I would start on a friday afternoon k-holing myself till the early hours of saturday then repeating sat night to 6 am sunday. For hours and hours id be gone into a place beyond time and space at one with the universe, seeing many many things.
 
yeah i know about eckhart tolle. His videos speak alot of powerful meaning to me, Espically after i had a spiritual awakening where i could feel presence more, but far from total enlightenment. I still have more healing myself.

Personally i cured my own PTSD mixing a very extreme dose of LSD with a large amount of ketamine where i tripped for 30 hours straight very very intense. At one point i felt like i was as dead as i could ever be in total bliss and peace. The amount of things i lived through on that one trip changed me forever. Ever since then it put a end to PTSD nightmares.

But i still suffer bouts of depression and anxiety. I can manage these better than i have in the past. Personally i love ketamine the most to heal my depression but its never a total cure. But im trying to be more sober before coming back to psychedelics one day. Mainly due to the amount of trips i taken. I want to be blown away totally like the days when i was new to tripping without having to take such large doses anymore.

I am a follower of non-duality. Id suggest reading the upanishads. Ancient knowledge.

I hope to come back to LSD one day. When the time is right for myself.

I would do more ketamine, but my tolerance has sky rocketed for ketamine. I consumed alot of it last year during our lockdowns.

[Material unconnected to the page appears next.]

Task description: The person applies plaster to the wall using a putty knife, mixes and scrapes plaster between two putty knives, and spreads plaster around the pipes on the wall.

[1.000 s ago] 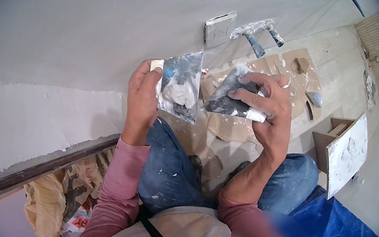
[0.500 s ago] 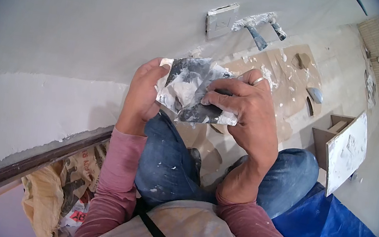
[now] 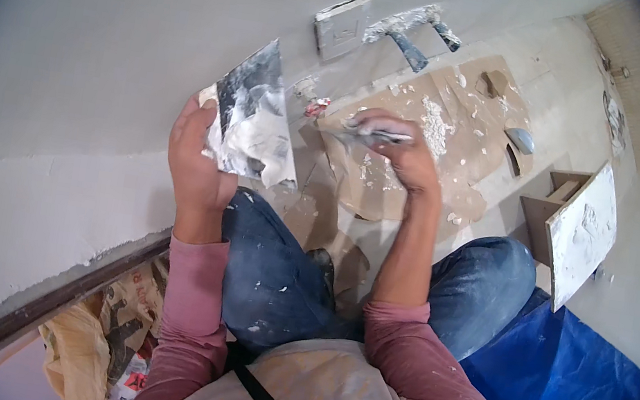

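My left hand [image 3: 201, 153] is closed on the edge of a flat putty scraper blade [image 3: 248, 82], tilted upright near the wall. White putty [image 3: 256, 139] lies smeared over the lower part of its dark shiny face. To the right, my right hand [image 3: 409, 154] has its fingers curled round a second, thin scraper blade [image 3: 389, 136], seen almost edge-on. The two blades are apart, and the right one is over the brown sheet on the floor. My right fingers look whitened with putty.
A square switch plate [image 3: 341, 28] and two blue-grey stubs [image 3: 408, 51] project from the wall ahead. A brown sheet [image 3: 371, 191] with white crumbs covers the floor. At right are a small white-topped stool [image 3: 583, 239] and a blue tarp [image 3: 557, 384]; sacks [image 3: 80, 338] lie lower left.
The two blades, together before, have separated. My left hand has moved left and tilted its blade more upright; my right hand has drawn away and turned its blade edge-on.
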`<action>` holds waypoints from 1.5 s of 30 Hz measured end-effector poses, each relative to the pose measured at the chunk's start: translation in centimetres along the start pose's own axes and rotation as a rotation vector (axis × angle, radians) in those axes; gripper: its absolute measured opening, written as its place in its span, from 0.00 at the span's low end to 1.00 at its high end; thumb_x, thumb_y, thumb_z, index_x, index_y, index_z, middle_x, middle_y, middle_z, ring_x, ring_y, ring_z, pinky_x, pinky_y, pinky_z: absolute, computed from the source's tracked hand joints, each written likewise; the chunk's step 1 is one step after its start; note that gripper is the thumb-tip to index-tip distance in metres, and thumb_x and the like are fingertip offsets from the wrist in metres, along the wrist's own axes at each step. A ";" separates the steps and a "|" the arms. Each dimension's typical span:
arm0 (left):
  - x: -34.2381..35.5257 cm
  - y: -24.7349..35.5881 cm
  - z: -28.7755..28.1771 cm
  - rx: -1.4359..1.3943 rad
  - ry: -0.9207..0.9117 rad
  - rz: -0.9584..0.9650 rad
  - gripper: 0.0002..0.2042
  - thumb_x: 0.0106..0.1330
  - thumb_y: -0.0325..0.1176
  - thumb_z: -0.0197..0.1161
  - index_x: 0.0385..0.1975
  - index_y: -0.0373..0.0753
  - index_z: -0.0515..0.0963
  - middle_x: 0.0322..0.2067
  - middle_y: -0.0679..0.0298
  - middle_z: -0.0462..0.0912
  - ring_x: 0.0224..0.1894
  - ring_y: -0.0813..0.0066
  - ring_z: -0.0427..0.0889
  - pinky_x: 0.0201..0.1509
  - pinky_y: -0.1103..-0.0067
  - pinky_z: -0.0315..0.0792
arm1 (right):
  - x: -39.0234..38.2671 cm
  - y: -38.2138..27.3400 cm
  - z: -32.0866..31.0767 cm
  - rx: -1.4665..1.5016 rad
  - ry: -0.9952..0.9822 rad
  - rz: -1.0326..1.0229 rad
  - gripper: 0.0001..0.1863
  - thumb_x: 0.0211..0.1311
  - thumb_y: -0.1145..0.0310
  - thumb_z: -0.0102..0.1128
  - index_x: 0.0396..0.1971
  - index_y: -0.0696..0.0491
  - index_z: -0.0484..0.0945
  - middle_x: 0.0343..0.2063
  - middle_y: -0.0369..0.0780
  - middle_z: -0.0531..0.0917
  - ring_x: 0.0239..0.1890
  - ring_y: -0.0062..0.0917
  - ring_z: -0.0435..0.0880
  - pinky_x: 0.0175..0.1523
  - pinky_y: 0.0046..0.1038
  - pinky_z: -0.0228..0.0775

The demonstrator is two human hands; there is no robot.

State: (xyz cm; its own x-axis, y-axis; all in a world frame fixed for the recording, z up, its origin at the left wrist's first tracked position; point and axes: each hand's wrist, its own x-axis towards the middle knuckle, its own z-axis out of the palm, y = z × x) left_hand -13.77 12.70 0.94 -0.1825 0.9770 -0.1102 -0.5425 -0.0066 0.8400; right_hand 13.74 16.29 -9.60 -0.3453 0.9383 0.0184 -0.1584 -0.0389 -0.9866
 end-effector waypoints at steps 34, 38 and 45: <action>0.2 0.0 1.3 0.137 0.055 -0.015 0.14 0.72 0.31 0.50 0.50 0.29 0.74 0.44 0.57 0.83 0.44 0.70 0.84 0.50 0.75 0.77 | 14.8 27.0 1.8 0.389 1.057 0.560 0.23 0.55 0.68 0.55 0.43 0.73 0.78 0.39 0.55 0.84 0.43 0.42 0.85 0.48 0.40 0.76; 0.5 -0.6 2.6 0.085 0.021 -0.023 0.13 0.72 0.31 0.50 0.50 0.29 0.73 0.44 0.57 0.83 0.44 0.70 0.84 0.50 0.75 0.77 | 15.4 28.9 -3.5 0.163 1.080 0.617 0.24 0.55 0.66 0.55 0.43 0.73 0.78 0.38 0.57 0.85 0.45 0.44 0.86 0.51 0.39 0.74; -0.1 0.3 1.4 0.131 0.062 0.017 0.13 0.74 0.31 0.49 0.51 0.30 0.73 0.44 0.58 0.82 0.44 0.70 0.84 0.50 0.75 0.78 | 15.5 16.1 5.3 0.272 1.073 0.303 0.20 0.60 0.65 0.57 0.44 0.68 0.79 0.37 0.59 0.85 0.45 0.52 0.84 0.53 0.42 0.72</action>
State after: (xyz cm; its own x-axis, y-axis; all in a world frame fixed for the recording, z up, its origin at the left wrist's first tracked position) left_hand -12.77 12.92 1.94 -0.2435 0.9618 -0.1248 -0.4282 0.0089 0.9036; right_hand 0.98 28.42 -24.31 0.5421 0.6823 -0.4905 -0.4428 -0.2642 -0.8568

I would start on a friday afternoon k-holing myself till the early hours of saturday then repeating sat night to 6 am sunday. For hours and hours id be gone into a place beyond time and space at one with the universe, seeing many many things.
What is K holing? I guess it is Katamine related. So you will do it twice the same day (Saturday) early morning and night. I thought one gives a gap of at least 3 weeks in between trips.
You said “for hours and hours I will be gone into a place beyond time and space at one with universe”. That is ego death also I think.
You said “seeing many many things”. I am sure you have seen many things in trips before also especially the during the trip where you took large doses of LSD and Katamine and that which cured your PTSD.
Can you tell me do you see “Benevolent Beings”? I wonder if what trippers see is more or less lucid dreams.

Do you have lucid dreams too?
I sometimes have lucid dreams and I always fly at lightening speed in my lucid dreams and can touch and feel things in nature.

I will be curious to know what kind of things you encounter when you are tripping and when you reach ego death and Union with divine.
What dies Union with divine feel like? Do you feel your presence in that moment or you become one with whatever force we call divine?
 
What is K holing? I guess it is Katamine related. So you will do it twice the same day (Saturday) early morning and night. I thought one gives a gap of at least 3 weeks in between trips.
You said “for hours and hours I will be gone into a place beyond time and space at one with universe”. That is ego death also I think.
You said “seeing many many things”. I am sure you have seen many things in trips before also especially the during the trip where you took large doses of LSD and Katamine and that which cured your PTSD.
Can you tell me do you see “Benevolent Beings”? I wonder if what trippers see is more or less lucid dreams.

Do you have lucid dreams too?
I sometimes have lucid dreams and I always fly at lightening speed in my lucid dreams and can touch and feel things in nature.

I will be curious to know what kind of things you encounter when you are tripping and when you reach ego death and Union with divine.
What dies Union with divine feel like? Do you feel your presence in that moment or you become one with whatever force we call divine?
i have been doing lucid dreaming for over 13 years. I use to be very good at it.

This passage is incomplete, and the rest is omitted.